**Task prompt:**
Say nothing but the number of lines below in which the string "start" appears.

**Dataset content:**
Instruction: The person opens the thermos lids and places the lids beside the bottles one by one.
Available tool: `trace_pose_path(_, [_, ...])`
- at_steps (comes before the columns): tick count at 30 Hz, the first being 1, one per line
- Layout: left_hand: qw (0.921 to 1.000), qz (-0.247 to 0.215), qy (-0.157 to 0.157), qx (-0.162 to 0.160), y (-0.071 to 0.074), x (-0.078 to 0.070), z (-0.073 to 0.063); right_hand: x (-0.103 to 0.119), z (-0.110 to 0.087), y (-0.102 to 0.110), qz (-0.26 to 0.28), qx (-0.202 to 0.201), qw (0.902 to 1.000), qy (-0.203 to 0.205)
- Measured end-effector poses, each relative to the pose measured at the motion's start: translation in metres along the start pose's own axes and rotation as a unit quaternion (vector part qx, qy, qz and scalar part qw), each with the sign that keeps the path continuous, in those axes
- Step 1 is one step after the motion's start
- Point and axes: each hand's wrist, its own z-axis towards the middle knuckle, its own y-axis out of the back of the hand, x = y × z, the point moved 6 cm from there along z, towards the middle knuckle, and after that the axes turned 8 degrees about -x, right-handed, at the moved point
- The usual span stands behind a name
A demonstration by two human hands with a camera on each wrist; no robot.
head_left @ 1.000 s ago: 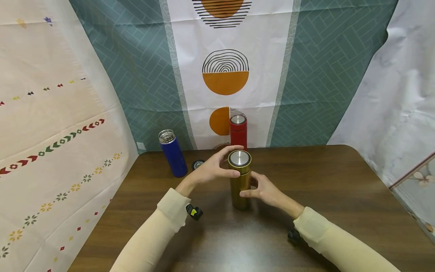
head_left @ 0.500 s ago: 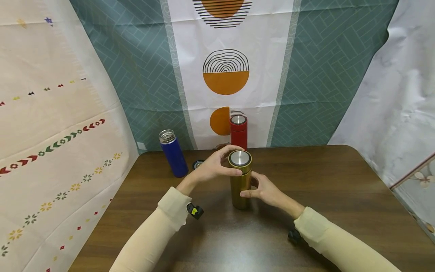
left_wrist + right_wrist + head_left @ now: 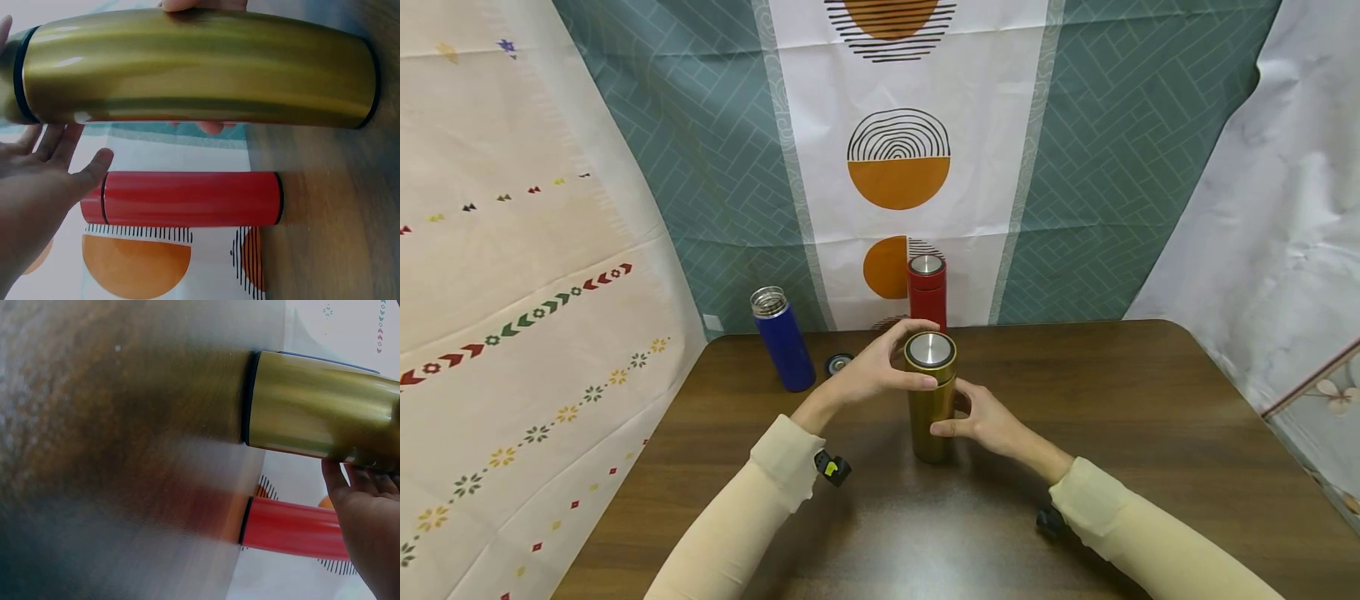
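A gold vacuum flask (image 3: 926, 425) stands upright on the table, its lid (image 3: 929, 352) seated on top with a silver disc and dark ring. My left hand (image 3: 867, 372) grips the lid from the left, thumb in front and fingers round the back. Lower down, my right hand (image 3: 988, 421) holds the body from the right, thumb across the front. The left wrist view shows the gold flask (image 3: 200, 69) sideways, with my left hand (image 3: 31, 181) at its lid end. In the right wrist view, my right hand's fingers (image 3: 337, 478) reach behind the flask; their tips are hidden.
A red flask (image 3: 928, 302) with its lid on stands behind the gold one. To the left, a blue flask (image 3: 786, 350) stands uncapped beside a small round lid (image 3: 837, 364) on the brown table (image 3: 1075, 375). Patterned cloths (image 3: 715, 167) hang around the back and sides.
Both hands keep their places on the gold flask; the left hand and forearm shift only very slightly. The flasks stay where they were.
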Motion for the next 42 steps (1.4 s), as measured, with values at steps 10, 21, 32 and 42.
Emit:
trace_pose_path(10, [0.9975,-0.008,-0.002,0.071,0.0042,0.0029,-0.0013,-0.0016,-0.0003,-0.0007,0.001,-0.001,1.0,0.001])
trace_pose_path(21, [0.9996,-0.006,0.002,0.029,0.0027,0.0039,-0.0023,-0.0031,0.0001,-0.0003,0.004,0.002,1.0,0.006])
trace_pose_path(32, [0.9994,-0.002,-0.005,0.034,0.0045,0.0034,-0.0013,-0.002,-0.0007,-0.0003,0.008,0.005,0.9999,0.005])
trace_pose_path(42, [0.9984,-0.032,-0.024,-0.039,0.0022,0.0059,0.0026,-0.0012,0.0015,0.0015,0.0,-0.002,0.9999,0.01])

**Written response:**
2